The irony of this is obvious: there is pretty much nothing you could imagine that would be better placed, to refer back to the ‘Public Health Research Agenda for Managing Infodemics’, to “engender a feeling of disorientation, which may induce people to lose heart, lose the perception that they have any control over what happens to them, or paralyse them from action” than this. But one wonders whether this is what the people in charge of this sort of thing are in the end really concerned about or whether indeed it – unconsciously – suits their interests.

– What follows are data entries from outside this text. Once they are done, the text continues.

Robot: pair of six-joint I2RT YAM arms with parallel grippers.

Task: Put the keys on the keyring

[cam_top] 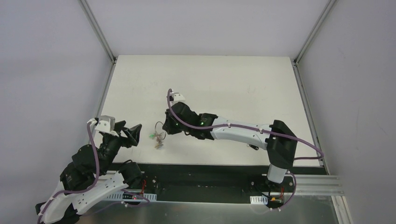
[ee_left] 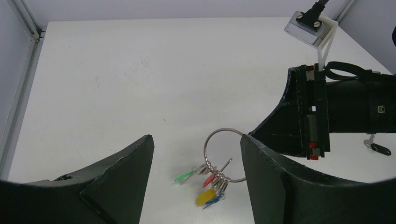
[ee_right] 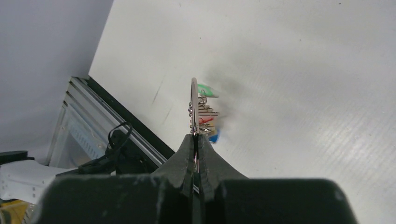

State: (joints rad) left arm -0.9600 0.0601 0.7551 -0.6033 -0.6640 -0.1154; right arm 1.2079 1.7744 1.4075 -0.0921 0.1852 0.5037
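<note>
My right gripper is shut on the metal keyring and holds it upright above the table, as the top view also shows. Several keys hang in a bunch from the ring. The green-headed key sticks out to the left, with red, yellow and blue heads beside it. The black-headed key lies on the table under the right arm. My left gripper is open, just short of the ring, with nothing between its fingers.
The white table has a metal rail along its near edge, and grey walls close it in on three sides. The right arm reaches across the front of the table. The right wrist camera mount sits above the ring.
</note>
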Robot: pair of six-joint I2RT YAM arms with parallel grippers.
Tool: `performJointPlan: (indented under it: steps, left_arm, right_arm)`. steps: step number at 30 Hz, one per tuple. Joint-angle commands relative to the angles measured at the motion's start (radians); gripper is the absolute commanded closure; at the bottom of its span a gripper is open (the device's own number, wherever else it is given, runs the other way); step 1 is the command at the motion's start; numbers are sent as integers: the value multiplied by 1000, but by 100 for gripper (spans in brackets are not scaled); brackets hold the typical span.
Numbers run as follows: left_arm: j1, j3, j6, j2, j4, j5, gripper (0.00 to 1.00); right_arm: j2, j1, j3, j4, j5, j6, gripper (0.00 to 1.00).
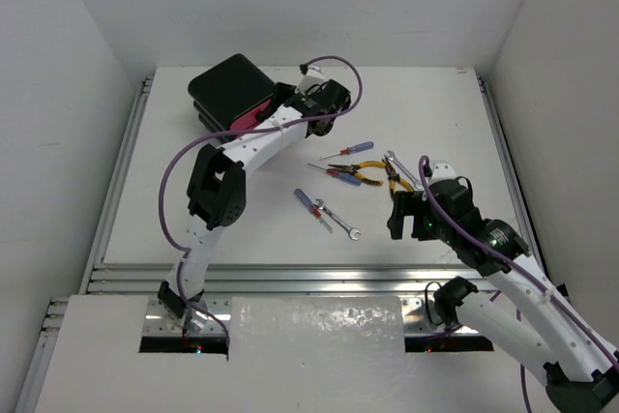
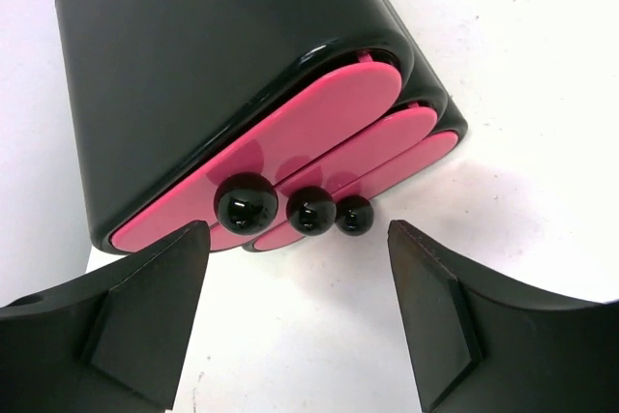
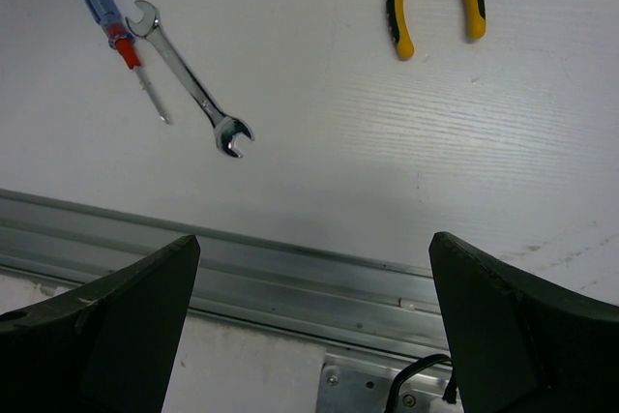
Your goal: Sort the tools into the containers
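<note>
Three pink drawers (image 2: 329, 113) shut in your glossy black box (image 2: 193, 45), far-left on the table (image 1: 271, 239) | your left gripper (image 2: 298, 326) spread wide just before the knobs (image 2: 247, 204) | your right gripper (image 3: 314, 336) gapes near wrench (image 3: 189, 79), screwdriver (image 3: 102, 12), yellow pliers (image 3: 471, 2) lying mid-table

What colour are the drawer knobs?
The small round drawer knobs are glossy black; left wrist view shows it best.

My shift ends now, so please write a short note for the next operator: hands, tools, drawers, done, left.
Left hand: open, empty, facing the drawer knobs.
Right hand: open, empty, above the table near its front edge.
Tools: screwdrivers, pliers and wrenches all lie loose on the table.
Done: nothing sorted; the pink drawers look shut.
Left: open drawers, sort every tool in.
</note>
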Motion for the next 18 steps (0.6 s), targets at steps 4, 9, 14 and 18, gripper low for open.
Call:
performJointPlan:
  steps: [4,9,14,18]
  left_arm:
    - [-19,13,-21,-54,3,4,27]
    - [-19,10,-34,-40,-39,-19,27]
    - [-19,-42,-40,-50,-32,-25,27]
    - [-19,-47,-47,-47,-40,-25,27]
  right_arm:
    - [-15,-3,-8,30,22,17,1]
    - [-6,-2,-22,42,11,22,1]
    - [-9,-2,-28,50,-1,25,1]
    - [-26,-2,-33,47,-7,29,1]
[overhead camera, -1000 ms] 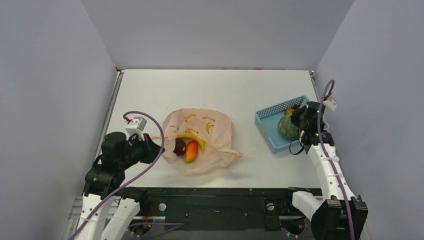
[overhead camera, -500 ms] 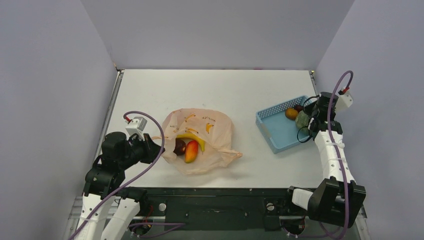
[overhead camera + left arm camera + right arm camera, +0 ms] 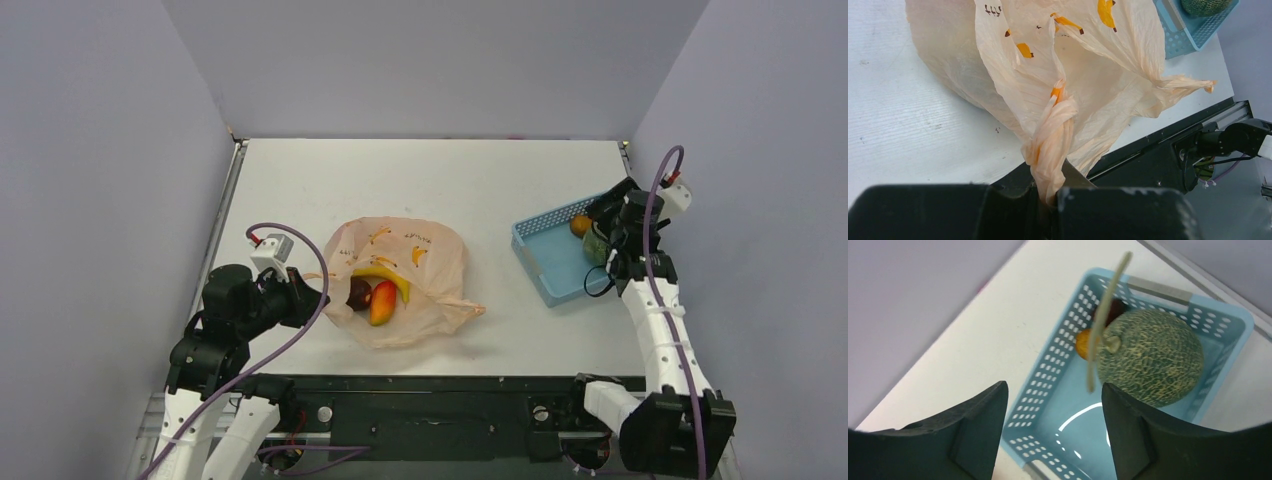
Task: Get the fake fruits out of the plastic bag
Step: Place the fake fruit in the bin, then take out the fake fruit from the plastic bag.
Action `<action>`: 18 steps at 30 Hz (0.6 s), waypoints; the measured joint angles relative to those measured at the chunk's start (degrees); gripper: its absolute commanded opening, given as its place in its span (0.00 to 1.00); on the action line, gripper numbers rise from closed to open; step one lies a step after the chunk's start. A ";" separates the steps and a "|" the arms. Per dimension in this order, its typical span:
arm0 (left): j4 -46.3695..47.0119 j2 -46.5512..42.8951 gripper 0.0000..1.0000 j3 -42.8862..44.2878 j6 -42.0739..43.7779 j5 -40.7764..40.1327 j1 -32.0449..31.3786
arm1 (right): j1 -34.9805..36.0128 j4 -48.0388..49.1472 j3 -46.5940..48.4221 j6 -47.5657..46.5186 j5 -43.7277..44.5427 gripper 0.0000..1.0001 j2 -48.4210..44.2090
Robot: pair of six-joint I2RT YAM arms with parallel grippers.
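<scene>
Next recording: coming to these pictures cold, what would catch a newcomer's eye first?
A translucent peach-orange plastic bag printed with bananas sprawls in the middle of the white table, its twisted handle pinched in the left fingers. A yellow banana, a red-yellow mango and a dark maroon fruit show at its mouth. At the right edge, a netted green melon sits in a light blue perforated basket below the open right fingers.

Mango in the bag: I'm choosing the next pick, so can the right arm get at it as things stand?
Probably yes. The right gripper is open and empty above the basket, the left gripper holds the plastic bag by its handle, and the mango lies uncovered at the bag's open mouth.
</scene>
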 measured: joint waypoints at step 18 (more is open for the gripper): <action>0.04 -0.07 0.00 -0.02 0.00 -0.02 -0.02 | 38.60 1.49 1.99 -13.25 -1.95 0.63 -8.79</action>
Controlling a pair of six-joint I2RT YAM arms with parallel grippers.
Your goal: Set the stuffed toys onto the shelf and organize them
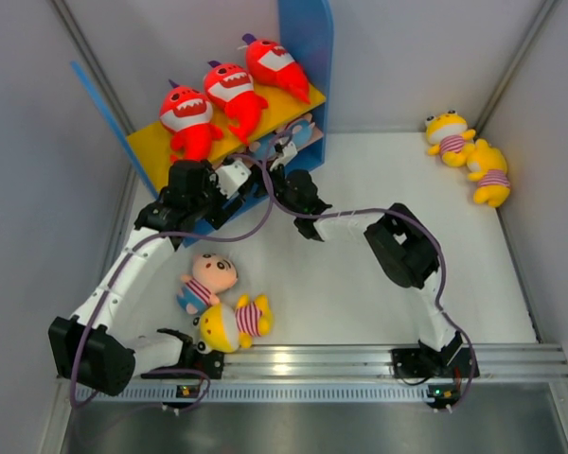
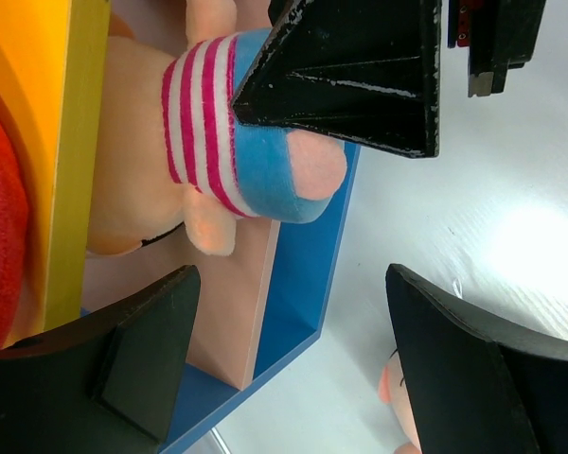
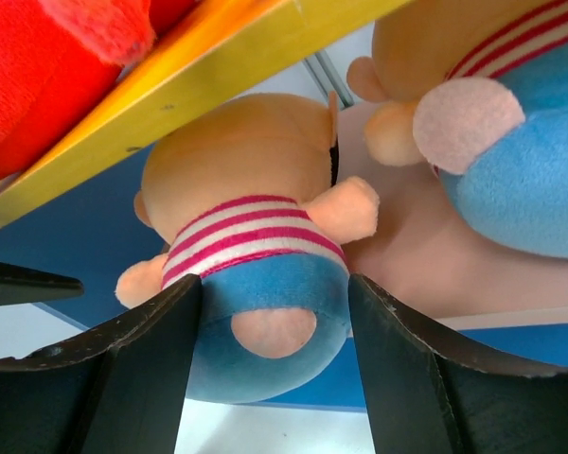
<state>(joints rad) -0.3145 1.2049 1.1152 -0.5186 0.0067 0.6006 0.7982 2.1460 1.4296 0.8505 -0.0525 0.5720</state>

Regular readers of my Substack will of course be familiar with the notion that the modern state is given to perpetuate itself precisely through enervating the population so as to cultivate their loyalty, and that it does this to bolster its own position and justify its own authority. This is something to reflect on in considering the increasing interest modern governance displays towards the circulation of information and the management of its limits, ostensibly in the interests of public health but frequently extending into the realms of nothing less than the establishment of moral Truth.